Saturday, 10 September 2016

HIV Positive Ugandan Mum & Daughter Found Dead After Been Told To Leave UK


A mum with HIV and her daughter who had been told to leave Britain may have been starved to death in desperate poverty, an inquest heard.

Lillian Oluk, 36, and her two-year-old daughter Lynne Mutumba were found dead in their one-bedroom flat.

A harrowing inquest was told there was no medical reason for their deaths but various examinations suggested Lillian was suffering from malnutrition and starvation and little Lynne had been
dehydrated.

They had no food in the house and no possessions other than the clothes on their back, the court heard.

Lillian was also not taking her medication for HIV and sickle cell anaemia when they were found at their flat in Gillingham, Kent, on March 14.

Coroner Kate Thomas recorded open verdicts into their deaths following the inquest at Old Gravesend Town Hall. She said there was not enough evidence to say for certain how they had died.

The coroner had been told that Lillian and Lynne had moved to Gillingham on December 10.

Until the middle of February, Lillian was buying healthy food for the pair of them using a money pass from social services, but this seemed to have stopped by February 14.

After that, she did not buy groceries and for two weeks they appear to have existed on takeaways, visiting McDonalds or KFC twice a day.

The inquest was told there was no evidence of the mother having bought any food after February 28.

CCTV footage shows Lillian leaving the flat and going to the communal bins but there were no sightings of her after March 7.

Lillian was last seen with Lynne on February 28 coming back from a local church and she was last seen on her own on March 7 when she met her key worker.

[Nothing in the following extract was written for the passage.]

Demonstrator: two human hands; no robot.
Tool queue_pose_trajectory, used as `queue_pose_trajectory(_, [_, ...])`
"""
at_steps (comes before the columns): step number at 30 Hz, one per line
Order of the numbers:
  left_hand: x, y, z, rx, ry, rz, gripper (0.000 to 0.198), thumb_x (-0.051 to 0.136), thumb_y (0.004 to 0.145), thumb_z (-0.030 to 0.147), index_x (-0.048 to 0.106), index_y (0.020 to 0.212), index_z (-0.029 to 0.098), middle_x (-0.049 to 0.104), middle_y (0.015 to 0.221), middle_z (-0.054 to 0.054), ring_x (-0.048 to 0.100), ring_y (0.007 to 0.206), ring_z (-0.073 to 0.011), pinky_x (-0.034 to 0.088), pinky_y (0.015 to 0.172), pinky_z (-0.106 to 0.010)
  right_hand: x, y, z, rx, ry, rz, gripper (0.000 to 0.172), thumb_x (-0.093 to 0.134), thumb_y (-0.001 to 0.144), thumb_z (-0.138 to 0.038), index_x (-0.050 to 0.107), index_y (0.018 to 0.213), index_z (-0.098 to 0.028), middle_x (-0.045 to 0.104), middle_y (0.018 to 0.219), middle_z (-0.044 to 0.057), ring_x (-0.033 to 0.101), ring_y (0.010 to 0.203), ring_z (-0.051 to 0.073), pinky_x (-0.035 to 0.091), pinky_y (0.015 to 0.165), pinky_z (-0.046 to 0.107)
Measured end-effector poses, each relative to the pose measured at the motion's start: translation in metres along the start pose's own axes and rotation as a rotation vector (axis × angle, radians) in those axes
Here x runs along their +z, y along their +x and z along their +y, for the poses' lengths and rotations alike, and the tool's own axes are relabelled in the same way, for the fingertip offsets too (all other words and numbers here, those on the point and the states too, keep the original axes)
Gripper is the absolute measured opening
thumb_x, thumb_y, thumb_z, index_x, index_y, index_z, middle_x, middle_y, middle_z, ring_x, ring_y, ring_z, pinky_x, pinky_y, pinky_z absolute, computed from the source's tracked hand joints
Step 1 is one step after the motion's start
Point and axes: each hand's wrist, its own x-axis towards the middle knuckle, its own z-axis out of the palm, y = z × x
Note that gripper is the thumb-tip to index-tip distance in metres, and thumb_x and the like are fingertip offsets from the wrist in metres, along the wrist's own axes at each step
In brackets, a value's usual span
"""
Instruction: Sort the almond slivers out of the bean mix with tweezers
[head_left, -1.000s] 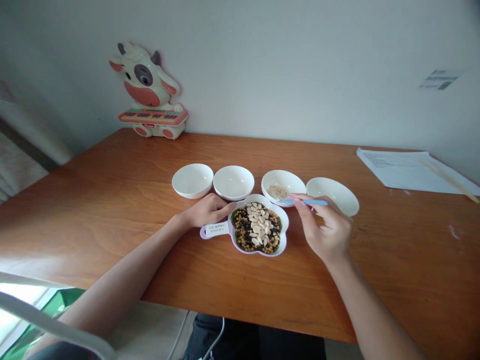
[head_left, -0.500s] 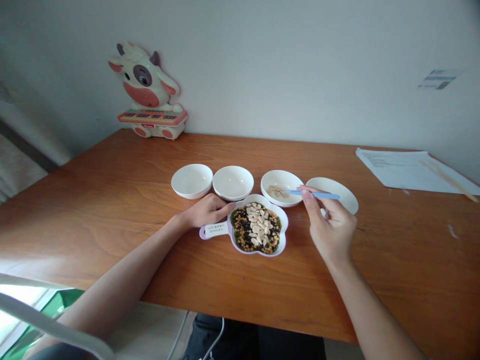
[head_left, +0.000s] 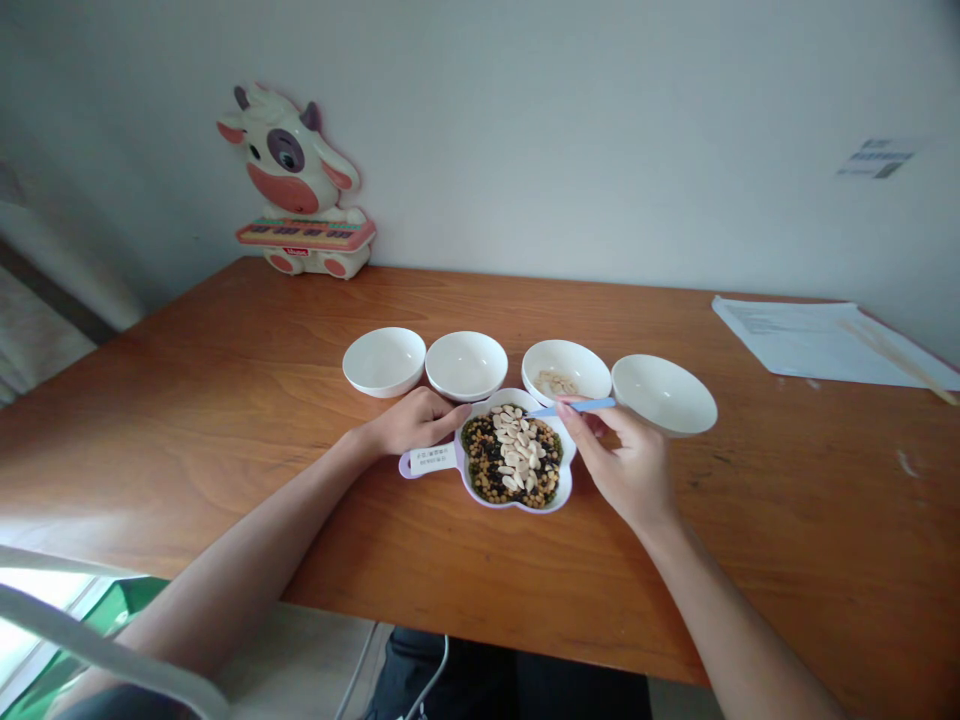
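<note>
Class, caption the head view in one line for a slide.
Right hand holds a blue spoon over a lobed dish of seeds, left hand at its rim.

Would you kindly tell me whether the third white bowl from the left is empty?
Not empty: the white bowl holds a small pile of pale nut pieces.

Wooden table (head_left: 187, 400) standing against wall (head_left: 600, 130), cow keyboard toy (head_left: 296, 185) sitting toward back left, papers (head_left: 810, 340) lying back right with thin stick (head_left: 896, 360) resting across them. Four bowls (head_left: 384, 362) sitting in row mid-table, third one from left (head_left: 566, 360) holding nut bits (head_left: 556, 384). Flower-shaped dish (head_left: 480, 497) sitting just in front of middle bowls, seeds (head_left: 487, 440) filling it, sliced nuts (head_left: 514, 445) lying on top. Left hand (head_left: 416, 422) resting at dish's handle side, right hand (head_left: 619, 470) holding spoon (head_left: 581, 405) above dish's far right rim.
</note>
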Motion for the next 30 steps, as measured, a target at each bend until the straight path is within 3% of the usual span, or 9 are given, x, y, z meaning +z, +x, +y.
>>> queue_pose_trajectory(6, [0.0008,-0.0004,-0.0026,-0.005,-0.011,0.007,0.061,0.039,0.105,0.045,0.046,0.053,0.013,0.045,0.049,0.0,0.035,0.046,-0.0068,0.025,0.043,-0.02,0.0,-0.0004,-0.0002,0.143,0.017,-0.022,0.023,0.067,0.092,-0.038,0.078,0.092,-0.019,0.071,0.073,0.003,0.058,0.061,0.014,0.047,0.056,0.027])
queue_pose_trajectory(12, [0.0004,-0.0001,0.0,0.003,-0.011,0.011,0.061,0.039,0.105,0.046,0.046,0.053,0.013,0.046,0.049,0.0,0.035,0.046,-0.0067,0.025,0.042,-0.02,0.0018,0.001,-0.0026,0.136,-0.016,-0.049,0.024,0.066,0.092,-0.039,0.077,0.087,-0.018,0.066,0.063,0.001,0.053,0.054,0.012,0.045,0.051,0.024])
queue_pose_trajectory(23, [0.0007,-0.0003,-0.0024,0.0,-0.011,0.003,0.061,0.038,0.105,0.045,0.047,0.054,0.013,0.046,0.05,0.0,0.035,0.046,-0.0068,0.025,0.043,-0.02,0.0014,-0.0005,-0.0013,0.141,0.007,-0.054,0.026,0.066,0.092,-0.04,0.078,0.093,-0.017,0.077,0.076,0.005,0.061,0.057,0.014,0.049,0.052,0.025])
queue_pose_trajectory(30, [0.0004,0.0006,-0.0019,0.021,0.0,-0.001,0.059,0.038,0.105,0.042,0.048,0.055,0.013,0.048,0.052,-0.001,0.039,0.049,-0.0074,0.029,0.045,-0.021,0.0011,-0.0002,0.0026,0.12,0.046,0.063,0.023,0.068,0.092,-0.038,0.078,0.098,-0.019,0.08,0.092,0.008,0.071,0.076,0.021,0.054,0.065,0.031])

When the bodies were discovered, Lynne was in bed and her mum was on the floor of the bedroom.

Lillian originally came from Uganda and used to work for LSG Sky Chefs, a company that supplies catering and supplies for airlines, based near Gatwick Airport.

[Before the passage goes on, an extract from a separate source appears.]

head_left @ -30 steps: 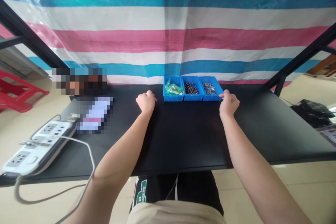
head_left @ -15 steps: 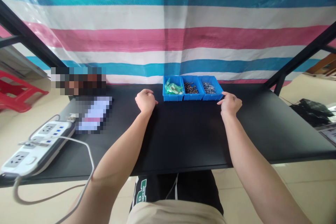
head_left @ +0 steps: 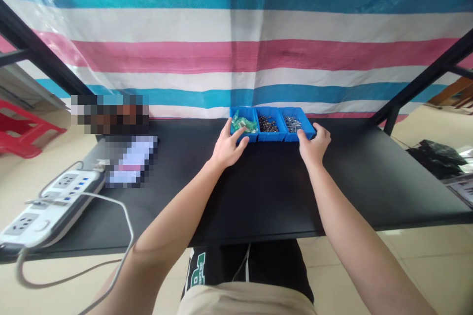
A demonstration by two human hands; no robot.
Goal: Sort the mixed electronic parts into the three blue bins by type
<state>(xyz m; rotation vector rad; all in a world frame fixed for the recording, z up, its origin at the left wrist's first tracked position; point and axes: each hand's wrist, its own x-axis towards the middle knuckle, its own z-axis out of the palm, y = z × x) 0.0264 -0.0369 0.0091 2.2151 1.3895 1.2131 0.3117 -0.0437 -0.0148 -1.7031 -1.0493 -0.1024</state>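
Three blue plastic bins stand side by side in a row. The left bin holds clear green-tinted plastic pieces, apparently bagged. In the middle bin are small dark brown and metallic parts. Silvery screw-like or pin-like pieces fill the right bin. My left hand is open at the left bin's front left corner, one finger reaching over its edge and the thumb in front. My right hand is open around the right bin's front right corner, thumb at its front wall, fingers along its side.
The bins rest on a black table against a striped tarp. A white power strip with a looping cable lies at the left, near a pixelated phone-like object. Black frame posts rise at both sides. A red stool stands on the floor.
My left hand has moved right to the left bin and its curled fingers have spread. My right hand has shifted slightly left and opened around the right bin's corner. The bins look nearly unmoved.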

The inquest was told that in mid-February she received a letter telling her she was no longer entitled to stay in this country.

She came to the attention of social services in Croydon when she and Lynne were camping out at the local hospital for two weeks.

She was found a home in Wolverhampton but the flat was unsuitable and she was moved to Gillingham in December.

At the end of the inquest, Ms Thomas said it was a "tragic set of circumstances whatever they were".